U.S. citrus shipments crashed big time in the 2017-18 season.
American citrus loads plunged to 6.13 million tons last season, down 20 percent compared with 2016-17 season, and a whopping 66 percent less than the record high production of 17.8 million tons in 1997-98, according to the USDA.
Total fresh U.S. citrus shipments in 2017-18 were 3.308 million tons, off 7 percent from 2016-17 and 13 percent below 2015-16.
California represented 87 percent of all U.S. fresh citrus shipments in 2017-18, compared with 7 percent from Florida, 5 percent from Texas and 1 percent from Arizona.
Florida accounted for 36 percent of total U.S. citrus loadings, compared with 59 percent for California. Texas and Arizona shipped the remaining 5 percent.
Florida Citrus Shipments
Thanks to citrus greening disease and Hurricane Irma in 2017, Florida’s citrus volume continued to plunge in the 2017-18 season.
Florida’s orange shipments stood at 45 million boxes last season, which was down 35 percent from the previous season. Grapefruit volume in Florida, at 3.88 million boxes in 2017-18, crashed by 50 percent from the previous season. Florida’s total citrus shipments decreased 37 percent from the previous season, the USDA said.

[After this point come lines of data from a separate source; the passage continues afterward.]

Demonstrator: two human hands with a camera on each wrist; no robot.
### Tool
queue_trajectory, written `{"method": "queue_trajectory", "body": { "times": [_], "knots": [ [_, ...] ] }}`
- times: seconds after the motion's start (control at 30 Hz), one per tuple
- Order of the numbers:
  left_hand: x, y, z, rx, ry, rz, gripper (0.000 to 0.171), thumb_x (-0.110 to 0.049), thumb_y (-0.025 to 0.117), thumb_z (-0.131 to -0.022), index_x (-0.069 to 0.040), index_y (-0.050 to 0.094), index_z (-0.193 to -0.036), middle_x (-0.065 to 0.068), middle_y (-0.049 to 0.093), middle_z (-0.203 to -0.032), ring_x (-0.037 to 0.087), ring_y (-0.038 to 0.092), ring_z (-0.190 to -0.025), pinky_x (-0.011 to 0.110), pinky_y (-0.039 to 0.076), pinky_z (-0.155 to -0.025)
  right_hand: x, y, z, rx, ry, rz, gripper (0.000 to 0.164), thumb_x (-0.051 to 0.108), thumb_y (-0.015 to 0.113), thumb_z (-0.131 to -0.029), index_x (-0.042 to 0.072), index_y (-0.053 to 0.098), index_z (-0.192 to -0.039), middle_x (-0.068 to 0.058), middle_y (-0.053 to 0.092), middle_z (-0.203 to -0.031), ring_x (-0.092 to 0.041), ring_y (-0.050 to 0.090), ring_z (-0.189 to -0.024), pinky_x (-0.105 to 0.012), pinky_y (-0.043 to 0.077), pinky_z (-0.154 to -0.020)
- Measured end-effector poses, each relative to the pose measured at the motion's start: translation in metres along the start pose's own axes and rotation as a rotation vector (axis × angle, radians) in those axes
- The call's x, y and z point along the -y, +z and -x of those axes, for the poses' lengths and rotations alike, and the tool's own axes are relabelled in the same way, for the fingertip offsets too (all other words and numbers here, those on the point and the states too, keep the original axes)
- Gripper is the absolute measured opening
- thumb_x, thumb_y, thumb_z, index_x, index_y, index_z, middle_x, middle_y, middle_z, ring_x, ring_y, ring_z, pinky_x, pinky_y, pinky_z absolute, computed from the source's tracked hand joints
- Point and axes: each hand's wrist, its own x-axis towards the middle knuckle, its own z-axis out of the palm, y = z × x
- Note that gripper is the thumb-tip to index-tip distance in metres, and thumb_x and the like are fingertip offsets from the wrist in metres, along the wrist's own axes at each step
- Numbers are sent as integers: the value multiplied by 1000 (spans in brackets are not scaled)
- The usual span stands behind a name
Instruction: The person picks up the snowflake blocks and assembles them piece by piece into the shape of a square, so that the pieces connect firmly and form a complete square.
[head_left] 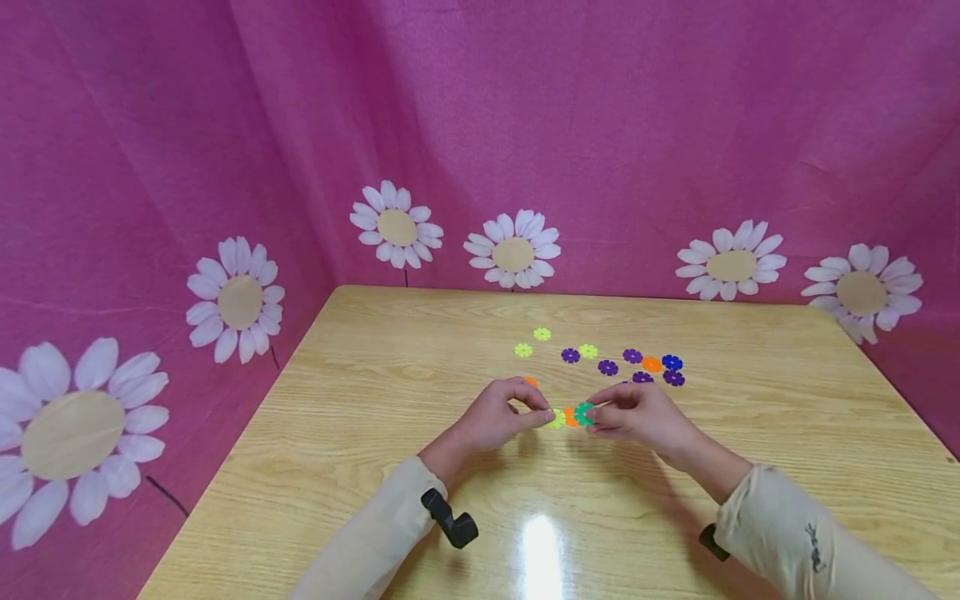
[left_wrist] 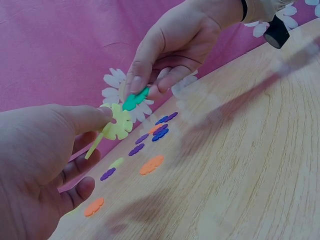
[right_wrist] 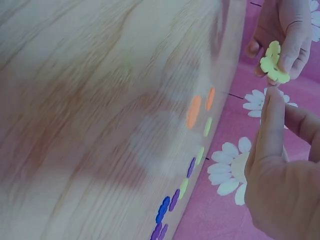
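My left hand (head_left: pixel 501 414) pinches yellow-green flower-shaped plastic discs (left_wrist: pixel 119 125) between thumb and fingers. Two of these discs appear slotted together at an angle, one facing the left wrist camera and the other nearly edge-on. Opposite it, my right hand (head_left: pixel 647 421) pinches a green flower disc (left_wrist: pixel 135 99) by its edge, thumb on one face. The green disc is right at the yellow-green one's rim, both held above the table. In the right wrist view the right fingers hide the green disc. Below the hands lies an orange flower disc (left_wrist: pixel 151 165).
On the wooden table (head_left: pixel 360 358), beyond the hands, lie several loose flower discs: yellow-green (head_left: pixel 542 334), purple (head_left: pixel 607 367), orange (head_left: pixel 652 364) and blue (head_left: pixel 672 362). Another orange disc (left_wrist: pixel 94 207) lies close to the left hand. A pink curtain (head_left: pixel 600 150) with printed daisies surrounds the table.
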Motion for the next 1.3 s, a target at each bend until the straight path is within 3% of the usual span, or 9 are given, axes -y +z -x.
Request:
{"method": "queue_trajectory", "body": {
  "times": [0.27,0.77,1.0,1.3],
  "knots": [
    [-2,-1,1,-6,52,-8,7,-24,74,-91,-18,76,-93,-4,65,-95,9,58,-91,25,50,-74,3,5,1,28,42,-49,44,15,67,-96,-13,56,-128,-4,74,-101,-16,75,-92,-37,58,-88],
    [0,4,0,-24,85,-19,5,-23,76,-90,-18,78,-90,-6,64,-95,8,57,-92,23,50,-71,3,10,2,49,59,-67,46,12,68,-95,-16,55,-128,-8,74,-101,-19,74,-94,-37,57,-88],
    [-4,7,1,-53,47,24,8,-23,73,-92,-17,78,-90,-5,63,-97,9,57,-95,25,50,-75,4,8,1,87,88,-158,47,10,65,-97,-17,50,-132,-8,73,-104,-17,74,-97,-34,56,-91],
    [-3,11,-1,-86,85,44,8,-19,73,-92,-13,78,-92,-2,62,-91,9,56,-87,22,50,-72,4,8,-1,69,143,-258,41,6,64,-97,-15,52,-129,-9,71,-103,-15,74,-93,-29,57,-88]
  ]
}}
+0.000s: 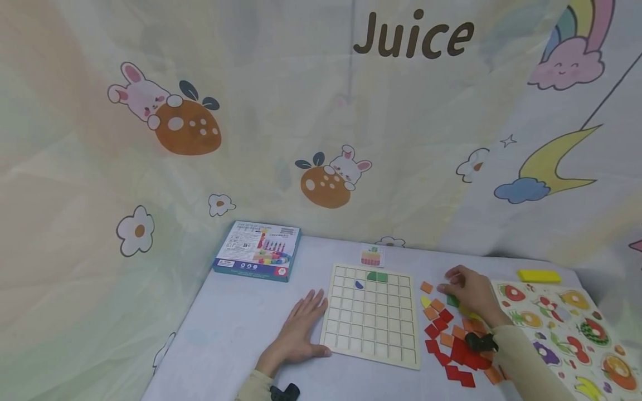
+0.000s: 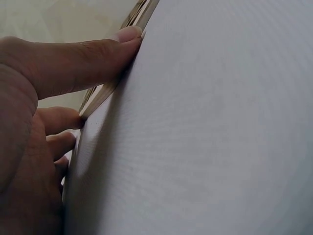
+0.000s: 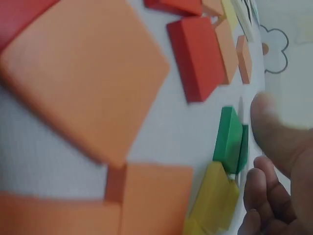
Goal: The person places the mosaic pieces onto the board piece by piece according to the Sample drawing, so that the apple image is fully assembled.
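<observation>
My left hand (image 1: 301,328) lies with fingers spread along the left side of a pale gridded board (image 1: 368,323). In the left wrist view its thumb (image 2: 88,63) and fingers touch the board's edge. Two green pieces (image 1: 377,277) and a small blue piece (image 1: 359,284) sit in the board's upper cells. My right hand (image 1: 471,289) hovers over the upper part of a loose pile, its fingers loosely bent and nothing visible between them. Closest to it are green pieces (image 3: 229,139) and yellow pieces (image 3: 212,196). Red pieces (image 1: 467,380) and orange pieces (image 1: 431,313) lie scattered nearby.
A small picture card (image 1: 371,256) lies behind the board. At the back left is a flat printed box (image 1: 258,250). A fruit-printed sheet (image 1: 574,337) covers the right side, with a yellow block (image 1: 539,276) behind it. A patterned cloth wall (image 1: 271,111) stands behind the table.
</observation>
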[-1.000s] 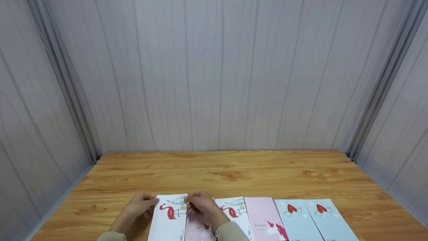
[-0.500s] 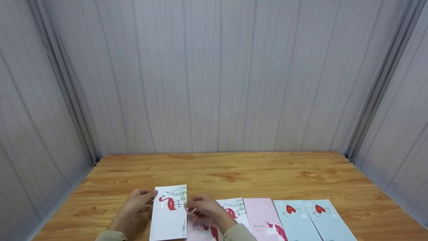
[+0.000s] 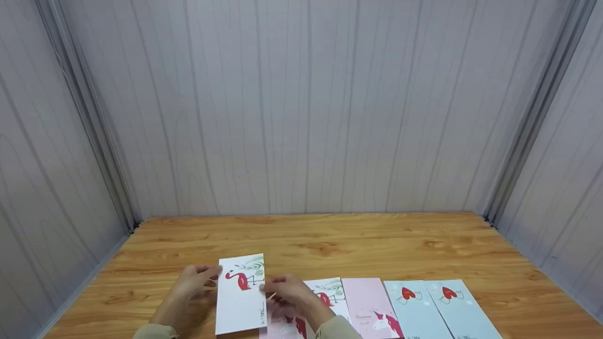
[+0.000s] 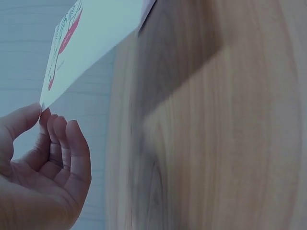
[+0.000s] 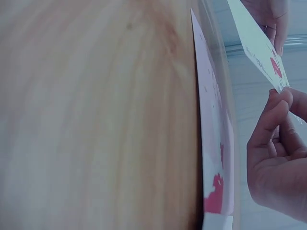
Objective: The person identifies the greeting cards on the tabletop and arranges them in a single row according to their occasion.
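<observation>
A white card [image 3: 241, 306] printed with a red flamingo and green leaves is held up between both hands, raised off the table and slightly tilted. At its left edge, the left hand [image 3: 192, 281] pinches it near the upper corner; in the left wrist view that hand [image 4: 53, 167] has thumb and forefinger on the corner, other fingers loosely bent. The right hand [image 3: 293, 293] pinches the opposite edge, and the right wrist view shows its thumb and fingertips [image 5: 282, 98] meeting there. Partly hidden below the right hand lies a pink unicorn card [image 3: 288, 325].
Along the table's near side runs a row: another flamingo card [image 3: 335, 286], a second pink unicorn card [image 3: 365, 299], and two pale blue heart cards [image 3: 419, 313]. The wooden table [image 3: 325, 247] ends at a panelled wall [image 3: 306, 117].
Both hands have lifted the flamingo card off the table; it has risen and tilted, and more of the table shows below it. The other cards have stayed in place.
</observation>
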Demonstrator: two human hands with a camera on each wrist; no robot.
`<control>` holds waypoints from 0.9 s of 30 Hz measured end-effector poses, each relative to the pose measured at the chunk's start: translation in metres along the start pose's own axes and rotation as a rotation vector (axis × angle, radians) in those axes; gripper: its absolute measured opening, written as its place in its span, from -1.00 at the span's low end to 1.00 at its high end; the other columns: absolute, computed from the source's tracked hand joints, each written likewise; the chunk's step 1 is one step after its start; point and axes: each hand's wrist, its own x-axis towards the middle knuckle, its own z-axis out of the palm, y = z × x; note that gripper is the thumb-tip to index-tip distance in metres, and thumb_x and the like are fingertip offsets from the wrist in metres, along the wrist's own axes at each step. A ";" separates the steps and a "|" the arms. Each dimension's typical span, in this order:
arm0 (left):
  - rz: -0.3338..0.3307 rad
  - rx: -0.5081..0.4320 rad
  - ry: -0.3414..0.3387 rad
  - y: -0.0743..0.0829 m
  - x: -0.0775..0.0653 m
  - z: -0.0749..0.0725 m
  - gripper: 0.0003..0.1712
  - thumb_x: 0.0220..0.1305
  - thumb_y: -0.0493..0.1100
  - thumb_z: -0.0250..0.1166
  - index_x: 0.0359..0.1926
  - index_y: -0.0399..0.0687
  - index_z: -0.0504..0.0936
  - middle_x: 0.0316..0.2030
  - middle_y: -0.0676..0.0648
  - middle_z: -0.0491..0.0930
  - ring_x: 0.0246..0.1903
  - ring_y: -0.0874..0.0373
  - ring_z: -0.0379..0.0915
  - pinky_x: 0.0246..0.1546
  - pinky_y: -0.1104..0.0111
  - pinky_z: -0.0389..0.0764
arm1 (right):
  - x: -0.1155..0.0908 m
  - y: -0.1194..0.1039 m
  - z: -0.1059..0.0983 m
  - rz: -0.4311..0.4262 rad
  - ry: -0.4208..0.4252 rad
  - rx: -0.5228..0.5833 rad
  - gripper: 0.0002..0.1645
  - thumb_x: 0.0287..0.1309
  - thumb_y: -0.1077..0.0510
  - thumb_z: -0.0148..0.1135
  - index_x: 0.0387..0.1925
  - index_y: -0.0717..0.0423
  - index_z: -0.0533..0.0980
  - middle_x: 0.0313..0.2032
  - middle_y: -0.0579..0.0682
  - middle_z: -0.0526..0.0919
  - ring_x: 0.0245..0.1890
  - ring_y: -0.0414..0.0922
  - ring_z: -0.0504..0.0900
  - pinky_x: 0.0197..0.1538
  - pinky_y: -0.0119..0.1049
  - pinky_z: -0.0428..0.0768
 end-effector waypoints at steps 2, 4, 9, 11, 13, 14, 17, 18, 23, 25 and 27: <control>0.020 0.030 0.000 -0.001 -0.001 0.001 -0.60 0.25 -0.08 0.15 -0.13 -0.40 0.51 -0.27 -0.19 0.49 -0.28 -0.01 0.39 -0.32 0.24 0.49 | 0.000 -0.001 -0.001 0.003 0.000 -0.005 -0.85 0.04 0.12 0.25 -0.43 0.16 0.58 -0.54 -0.04 0.54 -0.61 -0.22 0.39 -0.58 -0.46 0.36; 0.044 0.060 -0.005 -0.002 -0.002 0.003 -0.65 0.24 -0.10 0.17 -0.20 -0.38 0.54 -0.32 -0.17 0.49 -0.32 0.02 0.41 -0.35 0.26 0.50 | 0.001 -0.001 -0.002 -0.001 0.006 -0.008 -0.84 0.05 0.12 0.24 -0.41 0.16 0.58 -0.53 -0.04 0.55 -0.60 -0.22 0.41 -0.56 -0.46 0.36; 0.055 0.100 -0.013 -0.005 -0.006 0.010 -0.71 0.22 -0.15 0.18 -0.26 -0.37 0.55 -0.44 -0.11 0.52 -0.44 0.08 0.45 -0.42 0.30 0.52 | 0.006 0.001 -0.005 -0.020 0.009 0.021 -0.83 0.06 0.14 0.23 -0.37 0.19 0.57 -0.52 -0.03 0.54 -0.59 -0.23 0.42 -0.54 -0.47 0.38; 0.042 0.094 -0.017 -0.006 -0.009 0.014 -0.72 0.22 -0.15 0.18 -0.26 -0.36 0.55 -0.46 -0.11 0.52 -0.47 0.09 0.46 -0.43 0.30 0.53 | 0.008 0.002 -0.007 -0.029 0.004 0.041 -0.82 0.06 0.14 0.23 -0.37 0.20 0.56 -0.52 -0.04 0.53 -0.61 -0.25 0.41 -0.55 -0.48 0.37; 0.027 0.094 -0.019 -0.007 -0.013 0.017 -0.74 0.22 -0.15 0.18 -0.29 -0.33 0.55 -0.48 -0.10 0.51 -0.50 0.09 0.45 -0.45 0.31 0.52 | 0.010 0.001 -0.009 -0.039 -0.001 0.063 -0.83 0.06 0.14 0.22 -0.39 0.20 0.55 -0.52 -0.04 0.52 -0.64 -0.26 0.40 -0.57 -0.49 0.36; 0.025 0.097 -0.020 -0.007 -0.015 0.018 -0.75 0.21 -0.15 0.18 -0.29 -0.32 0.55 -0.48 -0.10 0.51 -0.51 0.10 0.44 -0.46 0.32 0.51 | 0.010 0.001 -0.011 -0.042 -0.004 0.067 -0.83 0.07 0.14 0.22 -0.40 0.20 0.55 -0.52 -0.04 0.52 -0.64 -0.27 0.40 -0.57 -0.49 0.36; 0.029 0.112 -0.021 -0.009 -0.018 0.020 -0.78 0.21 -0.18 0.18 -0.31 -0.31 0.56 -0.49 -0.09 0.48 -0.55 0.12 0.42 -0.52 0.35 0.48 | 0.011 -0.002 -0.016 -0.050 -0.009 0.085 -0.85 0.07 0.15 0.21 -0.43 0.20 0.54 -0.52 -0.04 0.51 -0.64 -0.27 0.40 -0.56 -0.49 0.37; 0.024 0.123 -0.029 -0.009 -0.019 0.020 -0.77 0.21 -0.17 0.18 -0.29 -0.32 0.56 -0.47 -0.09 0.48 -0.55 0.12 0.41 -0.52 0.35 0.47 | 0.012 -0.002 -0.017 -0.052 -0.008 0.091 -0.86 0.06 0.16 0.21 -0.43 0.19 0.53 -0.52 -0.04 0.51 -0.64 -0.27 0.40 -0.56 -0.49 0.37; 0.013 0.076 -0.031 -0.010 -0.017 0.023 -0.73 0.22 -0.16 0.18 -0.23 -0.35 0.54 -0.44 -0.11 0.47 -0.53 0.11 0.39 -0.51 0.35 0.46 | 0.014 -0.001 -0.021 -0.052 0.000 0.121 -0.86 0.05 0.17 0.22 -0.43 0.19 0.52 -0.53 -0.03 0.51 -0.65 -0.28 0.40 -0.56 -0.50 0.38; 0.013 0.025 -0.024 -0.010 -0.016 0.025 -0.71 0.23 -0.16 0.17 -0.21 -0.37 0.52 -0.43 -0.13 0.47 -0.50 0.11 0.39 -0.48 0.34 0.49 | 0.014 0.000 -0.022 -0.048 0.002 0.127 -0.86 0.05 0.17 0.23 -0.40 0.19 0.54 -0.53 -0.04 0.52 -0.65 -0.28 0.40 -0.57 -0.50 0.37; 0.009 -0.017 -0.016 -0.011 -0.014 0.026 -0.71 0.24 -0.17 0.16 -0.20 -0.38 0.51 -0.43 -0.13 0.49 -0.46 0.09 0.41 -0.46 0.33 0.51 | 0.014 0.002 -0.022 -0.045 0.006 0.130 -0.85 0.04 0.17 0.24 -0.38 0.20 0.55 -0.54 -0.04 0.53 -0.66 -0.28 0.40 -0.58 -0.50 0.37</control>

Fresh shipments of Florida citrus were rated at 221,000 tons, down 30 percent from 317,000 tons in 2016-17 and off 50 percent from 2015-16.
Bearing citrus acreage in Florida, at 400,900 acres in 2017-18, was 9,800 acres below the 2016-17 season.
In California, the USDA reported citrus loadings dropped 7 percent from the 2016-17 season. California’s total orange shipments, at 45.4 million boxes, was 6 percent lower than the previous season. The state’s grapefruit volume was down 9 percent from the 2016-17; tangerine and mandarin loadings were off 19 percent.
California’s fresh citrus shipments was 2.88 million tons in 2017-18, down 5 percent from 2016-17 and down 9 percent from 2015-16.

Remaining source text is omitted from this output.